Thanks everyone for your help. Seeing how most of you can’t reproduce this behavior, I thought of another experiment: installing Julia directly on Windows instead of WSL (on the same machine).

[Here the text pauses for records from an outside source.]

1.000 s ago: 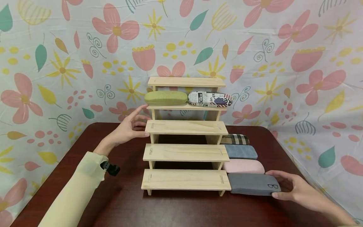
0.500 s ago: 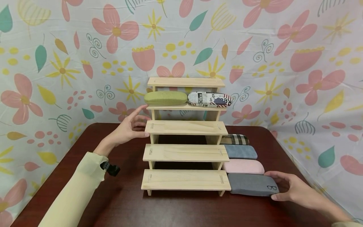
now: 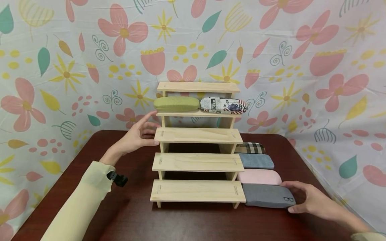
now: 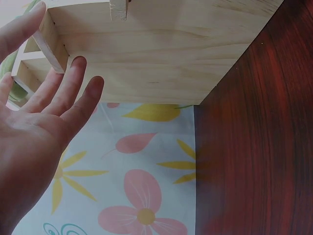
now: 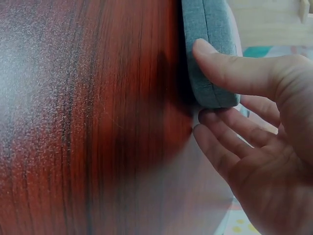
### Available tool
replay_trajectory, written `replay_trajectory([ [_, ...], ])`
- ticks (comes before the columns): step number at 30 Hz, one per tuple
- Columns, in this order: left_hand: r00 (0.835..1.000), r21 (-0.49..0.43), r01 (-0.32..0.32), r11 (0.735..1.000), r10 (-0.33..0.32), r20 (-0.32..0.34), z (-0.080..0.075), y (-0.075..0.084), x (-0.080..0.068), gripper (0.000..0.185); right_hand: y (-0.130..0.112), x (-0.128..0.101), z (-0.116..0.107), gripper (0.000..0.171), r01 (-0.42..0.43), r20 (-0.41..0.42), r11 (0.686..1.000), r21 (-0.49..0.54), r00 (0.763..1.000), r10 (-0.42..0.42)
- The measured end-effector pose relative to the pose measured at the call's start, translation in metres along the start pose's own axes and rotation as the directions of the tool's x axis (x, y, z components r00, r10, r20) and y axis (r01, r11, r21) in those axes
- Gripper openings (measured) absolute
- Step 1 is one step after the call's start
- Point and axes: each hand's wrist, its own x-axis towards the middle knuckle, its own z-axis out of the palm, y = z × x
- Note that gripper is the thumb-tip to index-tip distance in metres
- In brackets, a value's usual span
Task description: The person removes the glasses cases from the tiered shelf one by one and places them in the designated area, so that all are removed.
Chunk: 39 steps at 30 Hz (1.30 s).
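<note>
A tiered wooden display rack [image 3: 197,190] stands on the table. My left hand [image 3: 135,135] is at its left side, fingers spread and lightly bent, with the index fingertip at an upper shelf and the thumb at the corner of the shelf below. In the left wrist view the fingertips [image 4: 77,62] overlap the rack's wooden end pieces. My right hand [image 3: 315,202] holds the right end of a grey glasses case [image 3: 266,195] with a small glasses print. Its thumb [image 5: 205,47] presses the near side, and the other fingers lie round the end and far side.
A green glasses case [image 3: 176,104] and a newsprint-patterned case [image 3: 223,105] lie side by side on an upper shelf. Right of the rack, behind the grey case, sit a pink case [image 3: 259,176], a blue case [image 3: 256,161] and a plaid case [image 3: 250,148]. A flowered cloth [image 3: 193,40] hangs behind.
My right hand and the grey glasses case have shifted slightly left, toward the rack. My left hand keeps its place.
</note>
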Motion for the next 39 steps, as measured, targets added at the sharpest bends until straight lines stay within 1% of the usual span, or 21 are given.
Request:
replay_trajectory([
  [5,1.000,-0.002,-0.003,1.000,0.003,0.004,0.000,0.000,0.000,0.107,0.000,0.001,0.001,0.075,-0.007,-0.002,1.000,-0.017,1.000,0.007],
  [14,1.000,-0.010,-0.004,1.000,0.004,0.004,0.002,0.002,0.001,0.107,0.001,0.002,0.000,0.075,-0.023,0.035,0.998,0.064,0.999,0.021],
  [21,1.000,-0.003,-0.011,1.000,0.011,0.005,0.001,-0.002,0.001,0.107,0.001,0.004,-0.001,0.076,-0.038,0.051,0.997,0.067,0.998,0.035],
  [27,1.000,-0.002,-0.001,1.000,0.001,0.005,0.001,-0.001,0.000,0.107,0.001,0.003,-0.001,0.075,-0.036,0.062,0.996,0.085,0.998,0.031],
  [31,1.000,0.003,0.006,1.000,-0.006,0.007,0.001,0.000,0.000,0.106,0.003,0.002,-0.002,0.073,0.006,0.040,0.998,0.059,0.999,-0.008],
  [35,1.000,0.001,0.009,1.000,-0.009,0.010,0.001,0.000,0.000,0.106,-0.001,0.002,-0.010,0.070,0.073,-0.012,0.997,-0.012,0.997,-0.074],
  [39,1.000,-0.004,0.009,1.000,-0.009,0.008,0.000,0.002,0.000,0.107,-0.014,0.009,-0.023,0.067,0.136,-0.083,0.983,-0.124,0.986,-0.147],
])
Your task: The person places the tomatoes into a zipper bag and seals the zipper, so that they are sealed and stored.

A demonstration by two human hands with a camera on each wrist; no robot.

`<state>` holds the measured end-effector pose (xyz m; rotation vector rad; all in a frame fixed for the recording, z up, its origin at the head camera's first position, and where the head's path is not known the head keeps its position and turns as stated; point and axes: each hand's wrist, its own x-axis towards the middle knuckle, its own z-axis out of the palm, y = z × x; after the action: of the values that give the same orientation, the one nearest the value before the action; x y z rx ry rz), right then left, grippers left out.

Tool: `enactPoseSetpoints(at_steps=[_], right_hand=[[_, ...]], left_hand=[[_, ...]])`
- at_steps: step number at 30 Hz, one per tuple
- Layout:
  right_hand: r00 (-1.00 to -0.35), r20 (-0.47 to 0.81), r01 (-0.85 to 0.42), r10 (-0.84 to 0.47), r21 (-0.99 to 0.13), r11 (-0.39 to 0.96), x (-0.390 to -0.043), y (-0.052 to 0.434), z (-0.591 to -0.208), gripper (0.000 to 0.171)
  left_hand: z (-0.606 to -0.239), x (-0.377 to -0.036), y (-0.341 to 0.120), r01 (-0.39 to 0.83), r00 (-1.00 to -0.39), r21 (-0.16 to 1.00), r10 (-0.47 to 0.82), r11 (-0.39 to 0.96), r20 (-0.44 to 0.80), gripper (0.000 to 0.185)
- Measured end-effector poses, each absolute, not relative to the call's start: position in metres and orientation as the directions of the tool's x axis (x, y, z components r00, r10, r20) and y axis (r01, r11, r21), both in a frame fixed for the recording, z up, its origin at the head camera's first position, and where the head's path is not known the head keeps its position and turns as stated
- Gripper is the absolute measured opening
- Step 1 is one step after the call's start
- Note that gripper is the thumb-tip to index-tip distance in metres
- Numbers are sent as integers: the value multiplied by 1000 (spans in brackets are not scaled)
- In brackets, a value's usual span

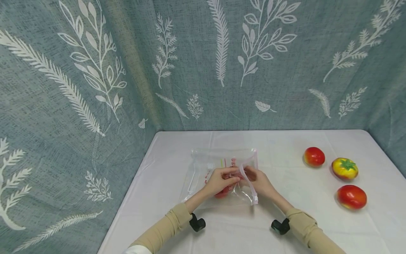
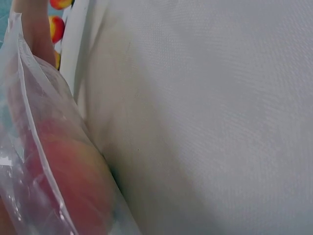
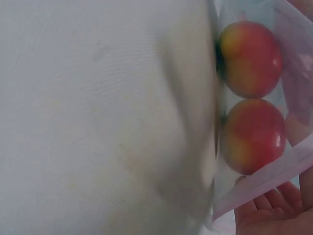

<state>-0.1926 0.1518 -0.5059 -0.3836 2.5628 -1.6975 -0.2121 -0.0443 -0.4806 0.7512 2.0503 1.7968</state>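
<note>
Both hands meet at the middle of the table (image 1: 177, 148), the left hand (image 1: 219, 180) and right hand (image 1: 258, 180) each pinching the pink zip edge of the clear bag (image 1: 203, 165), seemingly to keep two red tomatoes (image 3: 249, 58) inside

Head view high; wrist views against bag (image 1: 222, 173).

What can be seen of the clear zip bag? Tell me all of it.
The clear zip bag is thin see-through plastic with a pinkish-white zipper strip along its right edge and some print. It lies flat on the white tablecloth. The right wrist view shows two red-yellow fruits inside. The left hand and right hand both grip it near the zipper.
</note>
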Motion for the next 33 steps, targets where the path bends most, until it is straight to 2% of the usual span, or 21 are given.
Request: enactPoseSetpoints(at_steps=[7,15,33], right_hand=[[-970,73,-142,-231,-944,299,-190,159,-502,63],[-964,125,-190,-236,-942,278,-186,171,-497,57],[-990,65,-103,-125,-940,327,-182,202,-484,68]], left_hand=[[-480,-213,-44,164,-819,982,568,92,83,38],[-480,-214,-43,149,-830,982,554,113,62,37],[-480,-214,-43,121,-834,988,550,99,47,38]])
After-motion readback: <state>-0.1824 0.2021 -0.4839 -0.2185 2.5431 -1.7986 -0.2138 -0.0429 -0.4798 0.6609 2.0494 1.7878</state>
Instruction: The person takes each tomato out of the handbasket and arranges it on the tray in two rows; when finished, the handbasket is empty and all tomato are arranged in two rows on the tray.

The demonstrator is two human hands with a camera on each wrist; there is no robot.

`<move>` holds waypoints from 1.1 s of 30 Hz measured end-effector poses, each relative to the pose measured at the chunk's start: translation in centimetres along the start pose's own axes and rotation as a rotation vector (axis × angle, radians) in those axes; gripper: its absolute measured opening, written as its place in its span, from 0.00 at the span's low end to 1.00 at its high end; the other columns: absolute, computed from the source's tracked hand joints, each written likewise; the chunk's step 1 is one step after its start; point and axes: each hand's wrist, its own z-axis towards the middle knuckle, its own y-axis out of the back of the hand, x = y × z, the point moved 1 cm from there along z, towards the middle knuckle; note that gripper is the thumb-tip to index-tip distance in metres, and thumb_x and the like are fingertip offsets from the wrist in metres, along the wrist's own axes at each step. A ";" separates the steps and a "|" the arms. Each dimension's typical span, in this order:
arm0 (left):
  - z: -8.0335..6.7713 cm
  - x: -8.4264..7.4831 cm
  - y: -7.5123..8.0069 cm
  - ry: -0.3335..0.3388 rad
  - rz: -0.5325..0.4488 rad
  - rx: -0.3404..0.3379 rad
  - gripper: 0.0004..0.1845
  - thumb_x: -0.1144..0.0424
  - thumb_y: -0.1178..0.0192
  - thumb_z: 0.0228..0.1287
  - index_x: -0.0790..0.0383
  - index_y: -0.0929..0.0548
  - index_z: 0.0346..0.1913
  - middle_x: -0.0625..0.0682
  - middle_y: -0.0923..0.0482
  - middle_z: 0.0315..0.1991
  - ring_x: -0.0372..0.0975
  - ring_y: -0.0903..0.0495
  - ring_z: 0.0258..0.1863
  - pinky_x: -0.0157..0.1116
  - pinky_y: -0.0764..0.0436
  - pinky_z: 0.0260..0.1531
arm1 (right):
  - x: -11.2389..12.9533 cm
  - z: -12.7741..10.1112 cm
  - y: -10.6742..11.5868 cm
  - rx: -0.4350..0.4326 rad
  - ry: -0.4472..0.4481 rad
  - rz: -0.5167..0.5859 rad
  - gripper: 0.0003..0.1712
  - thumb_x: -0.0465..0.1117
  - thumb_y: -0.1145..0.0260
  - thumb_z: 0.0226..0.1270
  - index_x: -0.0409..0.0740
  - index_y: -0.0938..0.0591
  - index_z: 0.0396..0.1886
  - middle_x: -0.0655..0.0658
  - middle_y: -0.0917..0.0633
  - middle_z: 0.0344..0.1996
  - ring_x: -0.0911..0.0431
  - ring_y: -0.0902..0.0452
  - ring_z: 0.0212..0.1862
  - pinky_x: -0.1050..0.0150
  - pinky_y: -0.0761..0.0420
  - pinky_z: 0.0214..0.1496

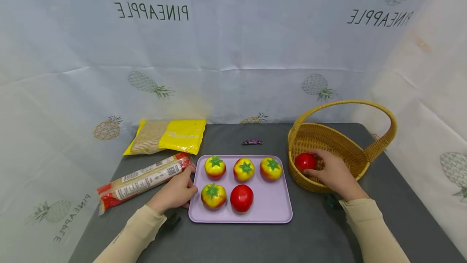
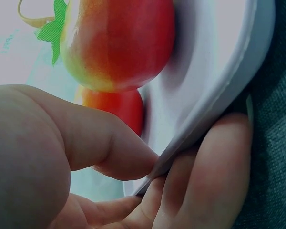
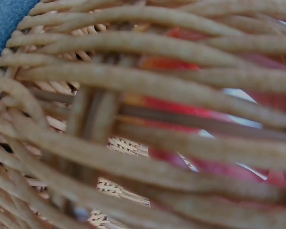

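My left hand pinches the left rim of a lilac tray, thumb on top and fingers beneath, as the left wrist view shows close up. On the tray sit several yellow-and-red tomatoes with green star-shaped tops, and one plain red tomato in the front row. Inside the wicker basket, at its left side, my right hand grips another red tomato between thumb and fingers. Basket weave fills the right wrist view, with red patches of the tomato behind it.
Left of the tray lies a long packet of noodles, with a yellow bag behind it. A small purple-wrapped sweet lies beyond the tray on the dark table. The basket's tall handle arches over its opening.
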 end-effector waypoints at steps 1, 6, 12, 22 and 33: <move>0.1 0.0 0.0 -0.003 0.002 0.002 0.28 0.63 0.38 0.66 0.60 0.34 0.66 0.54 0.24 0.32 0.44 0.20 0.18 0.37 0.16 0.18 | -0.1 -0.1 0.0 -0.003 0.002 -0.002 0.42 0.55 0.23 0.56 0.46 0.27 0.68 0.36 0.20 0.60 0.40 0.21 0.55 0.43 0.15 0.52; 0.2 -0.1 -0.1 -0.002 0.017 0.004 0.27 0.62 0.38 0.66 0.60 0.34 0.66 0.54 0.24 0.31 0.44 0.20 0.17 0.37 0.16 0.18 | -0.1 -0.5 0.4 -0.021 0.015 -0.018 0.42 0.55 0.23 0.56 0.45 0.26 0.67 0.35 0.19 0.59 0.39 0.20 0.54 0.42 0.15 0.51; 0.1 -0.1 -0.1 0.004 0.012 0.002 0.29 0.62 0.38 0.66 0.60 0.35 0.67 0.54 0.23 0.31 0.44 0.20 0.18 0.37 0.16 0.18 | 0.7 -1.0 2.0 -0.073 0.048 -0.045 0.41 0.54 0.23 0.57 0.43 0.26 0.67 0.34 0.19 0.59 0.39 0.21 0.53 0.39 0.17 0.52; 0.1 0.1 -0.1 0.011 0.019 -0.008 0.29 0.62 0.38 0.66 0.60 0.35 0.67 0.54 0.24 0.31 0.44 0.20 0.18 0.37 0.17 0.18 | 3.7 -2.5 4.3 -0.126 0.085 -0.078 0.45 0.62 0.25 0.56 0.45 0.26 0.68 0.36 0.21 0.62 0.36 0.22 0.56 0.36 0.18 0.53; 0.4 0.4 -0.2 -0.010 0.013 -0.006 0.30 0.63 0.38 0.66 0.61 0.36 0.68 0.54 0.23 0.31 0.44 0.19 0.18 0.37 0.16 0.18 | 7.2 -4.8 4.0 -0.194 0.225 -0.037 0.40 0.60 0.22 0.54 0.52 0.23 0.64 0.45 0.17 0.56 0.45 0.19 0.53 0.40 0.16 0.51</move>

The code runs a bit more slowly and, there seems to be a slight improvement from my_useless_func, but nowhere near as dramatic as before.
julia> @benchmark my_func!($useless, $x)
BenchmarkTools.Trial: 10000 samples with 1 evaluation per sample.
Range (min … max): 134.300 μs … 784.400 μs ┊ GC (min … max): 0.00% … 0.00%
Time (median): 145.200 μs ┊ GC (median): 0.00%
Time (mean ± σ): 147.662 μs ± 14.218 μs ┊ GC (mean ± σ): 0.00% ± 0.00%
█ ▁▂ █▅ ▁█ ▁▁▇ ▁▁█ ▁▂▆ ▁▇ ▁▆ ▁▅ ▅ ▁ ▁ ▃
█▅███▇██▇██▇███████▇███▇███▇████▇▇██▆▆▇▇█▅▇▇▆█▄▂▆▅█▄▆▆▆▅▇▄▃▄▄ █
134 μs Histogram: log(frequency) by time 181 μs <
Memory estimate: 0 bytes, allocs estimate: 0.
julia> @benchmark my_useless_func!($useless, $x)
BenchmarkTools.Trial: 10000 samples with 1 evaluation per sample.
Range (min … max): 125.300 μs … 452.600 μs ┊ GC (min … max): 0.00% … 0.00%
Time (median): 135.500 μs ┊ GC (median): 0.00%
Time (mean ± σ): 139.672 μs ± 22.715 μs ┊ GC (mean ± σ): 0.00% ± 0.00%
▅█▃▄▄
▆▃█████▄▅▄▃▂▂▃▂▂▂▂▂▂▂▂▂▂▂▂▂▂▂▂▂▂▂▂▂▂▁▂▂▂▂▂▂▂▂▂▂▁▂▂▂▁▂▂▂▂▁▂▂▁▂ ▃
125 μs Histogram: frequency by time 269 μs <
Memory estimate: 0 bytes, allocs estimate: 0.
julia> versioninfo()
Julia Version 1.11.7
Commit f2b3dbda30 (2025-09-08 12:10 UTC)
Build Info:
Official https://julialang.org/ release
Platform Info:
OS: Windows (x86_64-w64-mingw32)
CPU: 32 × 13th Gen Intel(R) Core(TM) i9-13900HX
WORD_SIZE: 64
LLVM: libLLVM-16.0.6 (ORCJIT, alderlake)
Threads: 1 default, 0 interactive, 1 GC (on 32 virtual cores)
julia>
This strange outcome is highly platform specific.